Expression of human chemerin and its receptor. (A) Conversion of 100 nM human recombinant prochemerin in conditioned medium from hamster CHO-K1 cells. Conversion rate was estimated by comparing the biological activity with that of the same molar amount of purified processed chemerin. (B and C) Transcripts encoding human chemerinR (B) and prochemerin (C) were amplified by quantitative RT-PCR in a set of human tissues and cell populations. PBMC, peripheral blood mononuclear cells; iDC, immature DCs. (D and E) The expression of chemerinR was analyzed by FACS^® in immature (solid line) and mature DCs (gray area) after stimulation by LPS (D) or CD40L (E), using the 1H2 monoclonal antibody (IgG2A). Control labeling (dotted line) was made with an antibody of the same isotype. (F) ChemerinR expression on macrophages was monitored using the 1H2 (thick solid line) and 4C7 (thin solid line) monoclonal antibodies. Control labeling (dotted line) was made with an antibody of the same isotype.
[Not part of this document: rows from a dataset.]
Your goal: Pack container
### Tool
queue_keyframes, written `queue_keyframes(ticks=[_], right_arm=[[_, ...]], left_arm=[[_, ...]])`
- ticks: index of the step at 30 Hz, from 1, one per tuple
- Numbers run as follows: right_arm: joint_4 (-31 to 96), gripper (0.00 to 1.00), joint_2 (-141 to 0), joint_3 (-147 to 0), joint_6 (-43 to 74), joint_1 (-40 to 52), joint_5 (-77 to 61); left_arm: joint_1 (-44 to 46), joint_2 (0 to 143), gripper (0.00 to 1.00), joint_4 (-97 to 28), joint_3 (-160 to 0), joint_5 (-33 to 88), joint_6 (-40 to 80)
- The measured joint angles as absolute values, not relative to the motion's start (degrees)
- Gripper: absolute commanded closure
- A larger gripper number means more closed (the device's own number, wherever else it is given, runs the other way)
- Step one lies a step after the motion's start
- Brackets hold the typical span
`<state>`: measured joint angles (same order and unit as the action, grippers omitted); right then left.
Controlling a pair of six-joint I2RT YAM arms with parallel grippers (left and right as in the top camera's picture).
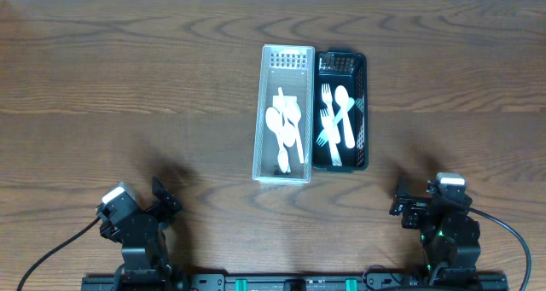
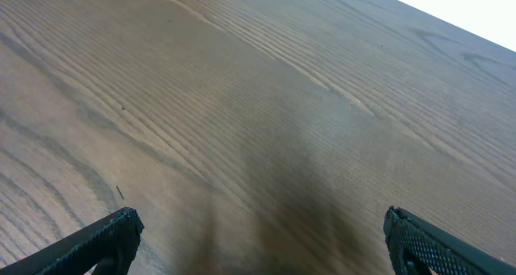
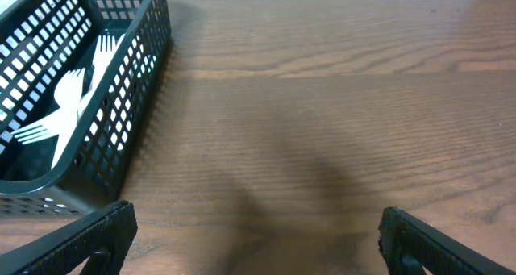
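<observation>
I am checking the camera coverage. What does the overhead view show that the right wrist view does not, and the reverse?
Only overhead: the white basket holding spoons, and the left arm. Only right wrist: a close look showing that the right tool is open, fingers wide apart. Both: the black basket with white forks, and the wooden table.

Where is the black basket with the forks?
In the overhead view, the black basket sits just right of centre, right beside the white basket, which is on its left.
</observation>
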<state>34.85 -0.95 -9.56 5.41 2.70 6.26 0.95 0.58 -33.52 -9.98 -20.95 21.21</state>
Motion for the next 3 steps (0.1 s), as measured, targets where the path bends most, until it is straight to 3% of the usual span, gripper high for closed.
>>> queue_keyframes(ticks=[3], right_arm=[[34.85,0.01,-0.95,-9.56,5.41,2.68,6.26]], left_arm=[[0.95,0.58,0.02,-33.52,-9.98,-20.95,21.21]])
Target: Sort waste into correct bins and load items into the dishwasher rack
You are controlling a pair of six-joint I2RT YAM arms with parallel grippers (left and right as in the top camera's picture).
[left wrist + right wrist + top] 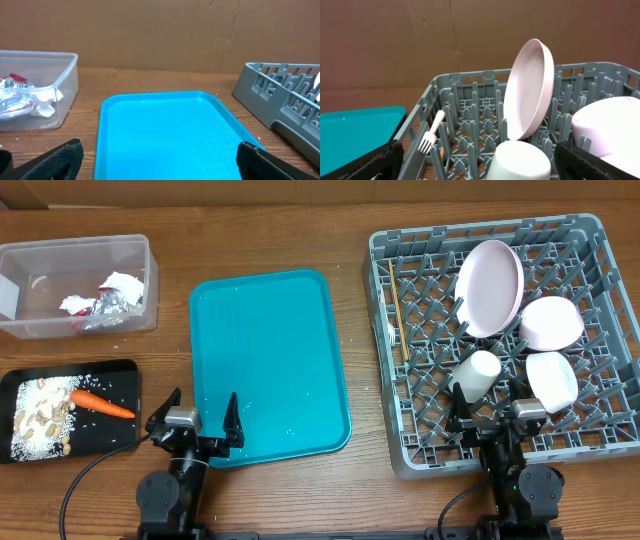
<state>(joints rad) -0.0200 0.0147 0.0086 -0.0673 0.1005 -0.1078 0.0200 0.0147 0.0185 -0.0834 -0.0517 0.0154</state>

Biological activity of chemerin on primary cells. (A) Inhibition of the functional response of CHO-K1 cells expressing the chemerinR (aequorin assay) by the 4C7 anti-chemerinR monoclonal antibody. The cells were preincubated for 30 min at room temperature with various amounts of the 4C7 antibody before stimulation by 10 nM recombinant chemerin. The data were normalized according to the response in the absence of antibody (100%) and in the absence of agonist (0%). (B) Chemotaxis of human immature DCs by recombinant chemerin. Results are expressed as the mean ± SD (n = 3) and are representative of three donors. (C) 10 pM chemerin-induced DC migration was inhibited by 3 μg/ml pertussis toxin pretreatment of the cells, as well as by preincubation of the cells with 10 μg/ml of the 4C7 monoclonal antibody. Checkerboard analysis investigates chemotactic versus chemokinetic effects of chemerin on DCs. 10 pM human chemerin was added to the lower and/or upper chamber of the chemotaxis device. 10 nM of the chemokine RANTES was used as a positive control in the experiments. (D) Ca²⁺ flux in monocyte-derived DCs in response to 30 nM recombinant chemerin (arrow). (E) The same experiment after 30 min preincubation of the cells with 10 μg/ml of the 4C7 monoclonal antibody. (F) Chemerin-induced macrophage migration (10 and 100 pM) and its inhibition by 3 μg/ml pertussis toxin pretreatment and 10 μg/ml 4C7 monoclonal antibody. Checkerboard analysis investigates chemotactic versus chemokinetic effects of chemerin on macrophages. (G) Ca²⁺ flux in macrophages in response to 30 nM recombinant chemerin (arrow). (H) The same experiment after 30 min preincubation of the cells with 10 μg/ml of the 4C7 monoclonal antibody.